# TASK DETAILS
The required response is the number of lines in the entries that include the word "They", with nothing added.

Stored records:
- Opening Delimiter -

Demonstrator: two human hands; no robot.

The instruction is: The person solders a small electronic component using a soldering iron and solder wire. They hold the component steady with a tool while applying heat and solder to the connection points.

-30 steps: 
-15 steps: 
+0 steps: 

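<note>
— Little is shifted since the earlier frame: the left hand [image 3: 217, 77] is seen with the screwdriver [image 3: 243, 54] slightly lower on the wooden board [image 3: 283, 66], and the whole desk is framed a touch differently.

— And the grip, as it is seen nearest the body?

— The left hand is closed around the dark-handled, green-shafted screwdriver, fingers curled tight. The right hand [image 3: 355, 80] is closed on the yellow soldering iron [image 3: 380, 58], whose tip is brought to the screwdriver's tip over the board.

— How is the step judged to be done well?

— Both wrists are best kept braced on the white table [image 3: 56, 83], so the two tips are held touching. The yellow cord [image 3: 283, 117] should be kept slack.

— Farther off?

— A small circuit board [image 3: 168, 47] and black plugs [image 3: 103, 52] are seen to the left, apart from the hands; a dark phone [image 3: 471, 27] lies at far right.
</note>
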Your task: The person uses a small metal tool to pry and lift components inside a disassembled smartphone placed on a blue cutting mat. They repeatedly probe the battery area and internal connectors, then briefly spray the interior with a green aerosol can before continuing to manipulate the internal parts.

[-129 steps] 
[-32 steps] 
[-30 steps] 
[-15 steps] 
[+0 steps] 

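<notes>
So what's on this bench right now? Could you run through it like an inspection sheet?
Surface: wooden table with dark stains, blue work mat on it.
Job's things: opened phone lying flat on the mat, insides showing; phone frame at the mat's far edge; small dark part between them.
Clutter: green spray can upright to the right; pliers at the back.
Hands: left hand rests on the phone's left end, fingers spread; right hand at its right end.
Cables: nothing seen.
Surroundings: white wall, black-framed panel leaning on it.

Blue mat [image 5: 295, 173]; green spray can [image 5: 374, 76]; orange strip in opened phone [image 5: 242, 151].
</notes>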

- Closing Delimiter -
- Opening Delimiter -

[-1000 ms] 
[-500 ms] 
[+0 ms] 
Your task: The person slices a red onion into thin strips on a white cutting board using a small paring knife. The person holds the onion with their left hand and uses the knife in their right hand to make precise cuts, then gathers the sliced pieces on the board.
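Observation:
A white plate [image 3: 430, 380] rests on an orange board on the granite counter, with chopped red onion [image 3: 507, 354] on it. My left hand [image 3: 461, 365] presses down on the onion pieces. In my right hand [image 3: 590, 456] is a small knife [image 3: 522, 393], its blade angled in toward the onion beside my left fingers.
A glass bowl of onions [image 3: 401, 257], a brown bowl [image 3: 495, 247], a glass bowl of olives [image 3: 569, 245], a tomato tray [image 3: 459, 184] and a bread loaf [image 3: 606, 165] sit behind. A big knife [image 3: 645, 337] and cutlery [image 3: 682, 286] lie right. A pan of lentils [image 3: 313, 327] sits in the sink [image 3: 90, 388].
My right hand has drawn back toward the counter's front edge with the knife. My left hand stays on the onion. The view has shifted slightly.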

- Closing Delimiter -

# RESPONSE AREA
2